## WHAT IS BEING ASKED
Leave out the images and repeat every entry below exactly.

## RECORDS FOR THIS EXERCISE
┌──

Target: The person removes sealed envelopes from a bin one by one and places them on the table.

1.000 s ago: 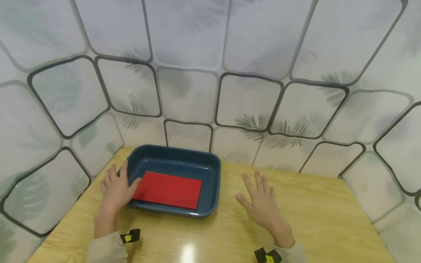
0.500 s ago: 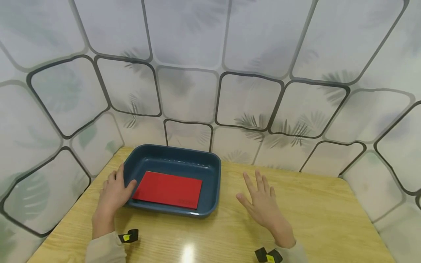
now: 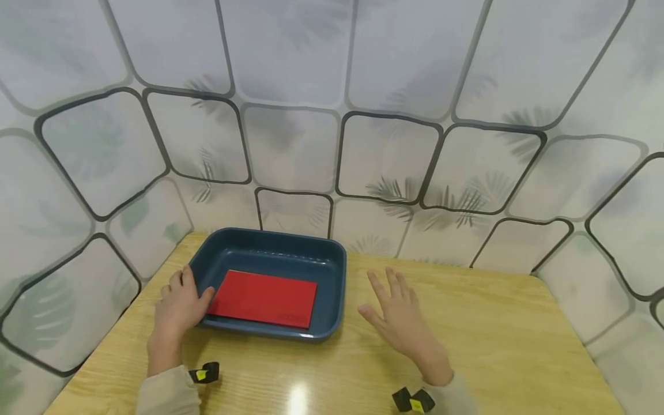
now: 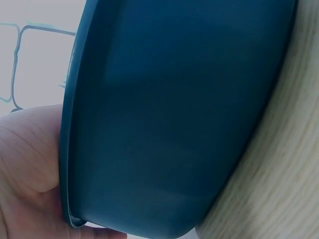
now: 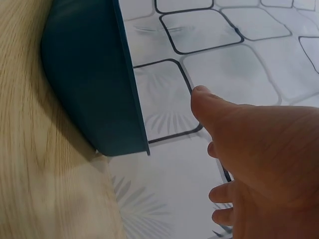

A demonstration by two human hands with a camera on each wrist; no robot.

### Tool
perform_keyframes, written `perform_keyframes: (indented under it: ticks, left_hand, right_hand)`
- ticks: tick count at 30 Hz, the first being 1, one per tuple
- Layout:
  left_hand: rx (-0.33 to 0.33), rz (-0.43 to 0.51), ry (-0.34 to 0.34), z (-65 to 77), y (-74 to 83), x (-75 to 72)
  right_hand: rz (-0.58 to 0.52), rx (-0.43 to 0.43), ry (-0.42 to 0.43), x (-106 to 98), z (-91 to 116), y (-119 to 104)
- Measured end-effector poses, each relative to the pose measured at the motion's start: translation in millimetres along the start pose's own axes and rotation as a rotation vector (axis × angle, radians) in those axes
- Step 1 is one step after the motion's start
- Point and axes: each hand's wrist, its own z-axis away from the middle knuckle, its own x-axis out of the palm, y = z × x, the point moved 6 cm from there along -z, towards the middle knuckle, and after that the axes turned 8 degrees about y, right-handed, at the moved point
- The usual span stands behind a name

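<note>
A deep blue rectangular tray (image 3: 290, 242) with rounded corners stands on the table. In it lies a flat red rectangle like an envelope (image 3: 264, 298), with faint marks near its lower right corner. My left hand (image 3: 178, 305) grips the tray's left rim, thumb over the inner side and fingers along the outside. In the left wrist view, the palm (image 4: 30, 164) lies against the rim and fingertips show below it. Right of the tray, my right hand (image 3: 402, 323) hovers with fingers spread, holding nothing. The right wrist view shows its thumb (image 5: 209, 104) apart from the tray's wall (image 5: 89, 84).
The light wood table (image 3: 482, 323) extends right of the tray and toward me. A pale patterned wall covering (image 3: 290, 150) encloses the table at the back and both sides, close behind the tray. Black wrist straps (image 3: 207, 373) sit at both cuffs.
My left hand has drawn its spread fingers in and settled on the tray's left rim. My right hand has shifted slightly left toward the tray. The tray and red rectangle stay in place.
</note>
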Motion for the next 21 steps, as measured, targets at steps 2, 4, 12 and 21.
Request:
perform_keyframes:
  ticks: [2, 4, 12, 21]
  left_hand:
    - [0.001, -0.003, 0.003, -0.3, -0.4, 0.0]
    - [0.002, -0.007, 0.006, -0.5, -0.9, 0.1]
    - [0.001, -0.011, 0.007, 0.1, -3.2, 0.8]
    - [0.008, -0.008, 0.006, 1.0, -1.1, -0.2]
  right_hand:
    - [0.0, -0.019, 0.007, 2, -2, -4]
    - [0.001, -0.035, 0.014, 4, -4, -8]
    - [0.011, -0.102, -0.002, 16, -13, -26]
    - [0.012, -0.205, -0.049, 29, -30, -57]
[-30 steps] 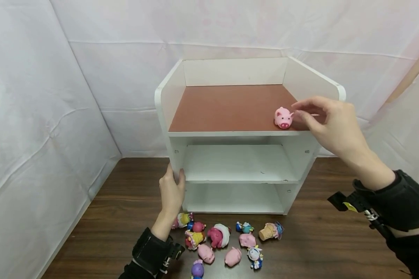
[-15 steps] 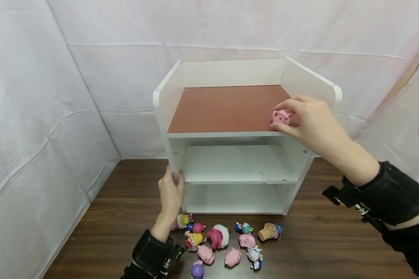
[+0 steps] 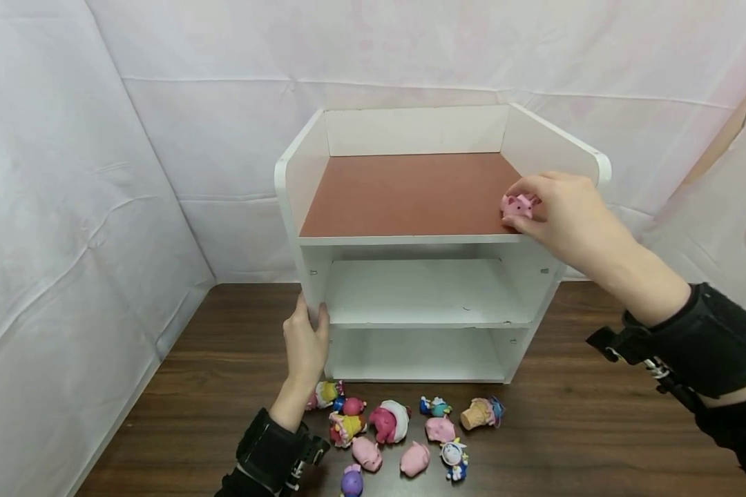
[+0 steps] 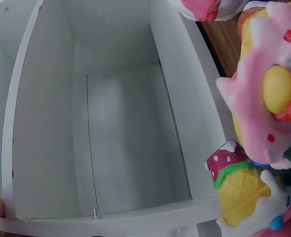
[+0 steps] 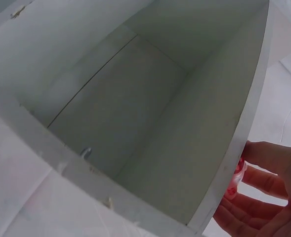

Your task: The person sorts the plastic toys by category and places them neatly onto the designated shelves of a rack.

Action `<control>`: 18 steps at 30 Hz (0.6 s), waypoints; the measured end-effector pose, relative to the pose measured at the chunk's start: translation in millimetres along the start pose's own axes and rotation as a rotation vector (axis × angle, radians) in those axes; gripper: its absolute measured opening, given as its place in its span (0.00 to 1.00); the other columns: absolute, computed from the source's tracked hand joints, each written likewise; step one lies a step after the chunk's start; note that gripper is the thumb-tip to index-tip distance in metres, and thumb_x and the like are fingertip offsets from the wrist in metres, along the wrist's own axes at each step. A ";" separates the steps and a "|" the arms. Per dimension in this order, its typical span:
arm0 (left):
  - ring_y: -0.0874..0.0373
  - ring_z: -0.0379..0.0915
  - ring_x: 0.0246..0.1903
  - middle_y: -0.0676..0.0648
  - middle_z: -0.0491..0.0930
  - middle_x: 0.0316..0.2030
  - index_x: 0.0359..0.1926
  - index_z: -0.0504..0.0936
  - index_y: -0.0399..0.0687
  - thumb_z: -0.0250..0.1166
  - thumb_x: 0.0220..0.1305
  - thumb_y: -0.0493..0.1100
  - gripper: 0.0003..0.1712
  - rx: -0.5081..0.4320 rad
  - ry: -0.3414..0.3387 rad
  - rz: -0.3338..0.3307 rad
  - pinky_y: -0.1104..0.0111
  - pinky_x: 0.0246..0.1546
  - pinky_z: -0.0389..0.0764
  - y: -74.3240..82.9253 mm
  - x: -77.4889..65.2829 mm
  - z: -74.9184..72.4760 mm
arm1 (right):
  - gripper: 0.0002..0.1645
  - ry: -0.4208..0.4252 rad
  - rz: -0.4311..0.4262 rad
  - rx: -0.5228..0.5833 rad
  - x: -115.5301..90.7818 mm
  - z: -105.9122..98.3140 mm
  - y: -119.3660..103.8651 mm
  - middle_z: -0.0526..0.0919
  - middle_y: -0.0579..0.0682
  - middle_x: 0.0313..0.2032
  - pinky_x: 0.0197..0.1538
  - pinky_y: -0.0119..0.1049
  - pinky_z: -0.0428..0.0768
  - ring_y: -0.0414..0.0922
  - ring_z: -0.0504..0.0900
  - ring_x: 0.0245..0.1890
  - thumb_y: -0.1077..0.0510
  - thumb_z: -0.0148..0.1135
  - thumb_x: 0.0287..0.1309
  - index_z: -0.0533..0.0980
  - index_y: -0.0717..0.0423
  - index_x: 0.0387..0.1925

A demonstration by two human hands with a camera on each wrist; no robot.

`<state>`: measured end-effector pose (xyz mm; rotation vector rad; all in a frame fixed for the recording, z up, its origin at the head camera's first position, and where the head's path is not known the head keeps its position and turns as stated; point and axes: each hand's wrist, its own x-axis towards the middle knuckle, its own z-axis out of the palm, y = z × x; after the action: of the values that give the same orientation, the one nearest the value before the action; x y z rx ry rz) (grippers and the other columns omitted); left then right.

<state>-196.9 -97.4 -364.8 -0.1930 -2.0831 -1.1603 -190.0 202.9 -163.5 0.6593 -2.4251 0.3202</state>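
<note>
In the head view a small pink toy pig [image 3: 518, 206] is on the brown top of a white shelf unit [image 3: 410, 239], near its right front corner. My right hand [image 3: 568, 217] pinches the pig between thumb and fingers, and the thumb covers its lower front. The right wrist view shows that hand [image 5: 271, 192] at the board's edge, with a bit of the pink pig [image 5: 235, 180] between the fingers. Lower left, my left hand [image 3: 306, 339] grips the unit's left side panel, thumb in front and fingers on the outer side.
On the dark wooden floor [image 3: 566, 442] before the unit lie several toy figures, among them a pink pig [image 3: 415, 458], a purple figure [image 3: 351, 480] and an ice-cream-cone figure [image 3: 481, 412]. White cloth [image 3: 224, 124] hangs behind and at both sides.
Fingers of my right hand, at first beside the pig, have closed round it. The pig has since moved a little to the right along the front edge. My left hand stays on the panel.
</note>
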 end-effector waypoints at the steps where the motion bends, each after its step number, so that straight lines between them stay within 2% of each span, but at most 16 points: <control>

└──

## EXERCISE SOLUTION
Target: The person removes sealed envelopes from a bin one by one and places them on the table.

1.000 s ago: 
0.500 s ago: 
now: 
now: 
now: 

A demonstration by two human hands with a camera on each wrist; no robot.

### Tool
perform_keyframes, written `perform_keyframes: (indented under it: ticks, left_hand, right_hand)`
- ticks: tick count at 30 Hz, the first being 1, one per tuple
- Layout:
  left_hand: rx (-0.33 to 0.33), rz (-0.43 to 0.51), ry (-0.34 to 0.34), z (-65 to 77), y (-74 to 83), x (-75 to 72)
  right_hand: rz (-0.58 to 0.52), rx (-0.43 to 0.43), ry (-0.42 to 0.43), x (-106 to 98), z (-91 to 116), y (-119 to 104)
- Measured end-effector poses, each relative to the pose measured at the motion's start: translation in millimetres along the start pose's own axes and rotation as a rotation vector (axis × angle, radians) in those axes
- Step 1 is one step after the motion's start
- Point and axes: each hand's wrist, its own z-axis away from the middle knuckle, its own x-axis out of the palm, y = z × x, the point moved 6 cm from there along -z, towards the middle knuckle, and after that the axes turned 8 degrees about y, right-handed, at the moved point
- The usual span stands behind a name

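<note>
A deep blue rectangular tray (image 3: 290, 242) with rounded corners stands on the table. In it lies a flat red rectangle like an envelope (image 3: 264, 298), with faint marks near its lower right corner. My left hand (image 3: 178, 305) grips the tray's left rim, thumb over the inner side and fingers along the outside. In the left wrist view, the palm (image 4: 30, 164) lies against the rim and fingertips show below it. Right of the tray, my right hand (image 3: 402, 323) hovers with fingers spread, holding nothing. The right wrist view shows its thumb (image 5: 209, 104) apart from the tray's wall (image 5: 89, 84).
The light wood table (image 3: 482, 323) extends right of the tray and toward me. A pale patterned wall covering (image 3: 290, 150) encloses the table at the back and both sides, close behind the tray. Black wrist straps (image 3: 207, 373) sit at both cuffs.
My left hand has drawn its spread fingers in and settled on the tray's left rim. My right hand has shifted slightly left toward the tray. The tray and red rectangle stay in place.
</note>
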Motion for the next 21 steps, as measured, targets at steps 2, 4, 12 and 21.
Request:
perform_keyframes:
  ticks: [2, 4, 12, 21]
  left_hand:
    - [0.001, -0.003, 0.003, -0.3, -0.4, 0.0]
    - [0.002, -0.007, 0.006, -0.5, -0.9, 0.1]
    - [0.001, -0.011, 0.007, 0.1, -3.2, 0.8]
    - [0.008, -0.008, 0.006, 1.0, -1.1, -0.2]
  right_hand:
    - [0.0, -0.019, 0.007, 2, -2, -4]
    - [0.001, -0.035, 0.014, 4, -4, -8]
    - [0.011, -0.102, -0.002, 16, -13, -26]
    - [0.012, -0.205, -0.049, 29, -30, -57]
[-30 steps] 
[-15 steps] 
[+0 steps] 
[+0 steps] 
[+0 steps] 

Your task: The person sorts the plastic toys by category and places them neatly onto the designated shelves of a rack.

Action `<control>`: 18 steps at 30 Hz (0.6 s), waypoints; the measured end-effector pose, relative to the pose measured at the chunk's start: translation in millimetres along the start pose's own axes and rotation as a rotation vector (axis × angle, radians) in those axes; gripper: its absolute measured opening, given as its place in its span (0.00 to 1.00); the other columns: absolute, computed from the source's tracked hand joints, each written likewise; step one lies a step after the chunk's start; note that gripper is the thumb-tip to index-tip distance in metres, and thumb_x and the like are fingertip offsets from the wrist in metres, along the wrist's own axes at each step. A ";" separates the steps and a "|" the arms. Per dimension in this order, its typical span:
arm0 (left):
  - ring_y: -0.0874..0.0373
  - ring_z: -0.0379..0.0915
  - ring_x: 0.0246..0.1903
  - middle_y: -0.0676..0.0648
  - middle_z: -0.0491..0.0930
  - middle_x: 0.0316..0.2030
  - index_x: 0.0359..0.1926
  - index_z: -0.0504..0.0936
  - index_y: -0.0399..0.0687
  - thumb_z: -0.0250..0.1166
  - thumb_x: 0.0220..0.1305
  - thumb_y: -0.0493..0.1100
  - gripper: 0.0003..0.1712
  - rx: -0.5081..0.4320 rad
  - ry: -0.3414..0.3387 rad
  - rz: -0.3338..0.3307 rad
  - pinky_y: -0.1104..0.0111
  - pinky_x: 0.0246..0.1546
  - pinky_z: -0.0389..0.0764
  - y: -74.3240..82.9253 mm
  - x: -77.4889..65.2829 mm
  - z: -74.9184..72.4760 mm
arm1 (right):
  - gripper: 0.0002..0.1645
  - ry: -0.4208..0.4252 rad
  - rz: -0.4311..0.4262 rad
  - rx: -0.5228..0.5833 rad
  - x: -115.5301..90.7818 mm
  - z: -105.9122..98.3140 mm
  - y: -119.3660..103.8651 mm
  - middle_z: -0.0526..0.0919
  - middle_y: -0.0579..0.0682
  - middle_x: 0.0313..0.2032
  - pinky_x: 0.0197..0.1538
  - pinky_y: -0.0119..0.1049
  - pinky_z: -0.0428..0.0768
  - ring_y: -0.0414..0.0922
  - ring_z: -0.0504..0.0900
  - ring_x: 0.0245..0.1890
  - thumb_y: -0.1077..0.0510
  - thumb_z: -0.0148..0.1135
  - thumb_x: 0.0287..0.1309
  - index_z: -0.0533..0.0980
  - index_y: -0.0717..0.0423
  - index_x: 0.0387..0.1925

A demonstration by two human hands with a camera on each wrist; no robot.

`<state>`: measured end-effector pose (xyz mm; rotation vector rad; all in a frame fixed for the recording, z up, its origin at the head camera's first position, and where the head's path is not known the head keeps its position and turns as stated; point and axes: each hand's wrist, its own x-axis towards the middle knuckle, its own z-axis out of the palm, y = z × x; after the action: of the values that give the same orientation, the one nearest the value before the action; x y z rx ry rz) (grippers and the other columns omitted); left then right.

<state>-196.9 -97.4 -364.8 -0.1930 -2.0831 -1.1603 -190.0 202.9 -163.5 0.6593 -2.4251 0.3202</state>
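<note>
In the head view a small pink toy pig [image 3: 518, 206] is on the brown top of a white shelf unit [image 3: 410, 239], near its right front corner. My right hand [image 3: 568, 217] pinches the pig between thumb and fingers, and the thumb covers its lower front. The right wrist view shows that hand [image 5: 271, 192] at the board's edge, with a bit of the pink pig [image 5: 235, 180] between the fingers. Lower left, my left hand [image 3: 306, 339] grips the unit's left side panel, thumb in front and fingers on the outer side.
On the dark wooden floor [image 3: 566, 442] before the unit lie several toy figures, among them a pink pig [image 3: 415, 458], a purple figure [image 3: 351, 480] and an ice-cream-cone figure [image 3: 481, 412]. White cloth [image 3: 224, 124] hangs behind and at both sides.
Fingers of my right hand, at first beside the pig, have closed round it. The pig has since moved a little to the right along the front edge. My left hand stays on the panel.
</note>
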 end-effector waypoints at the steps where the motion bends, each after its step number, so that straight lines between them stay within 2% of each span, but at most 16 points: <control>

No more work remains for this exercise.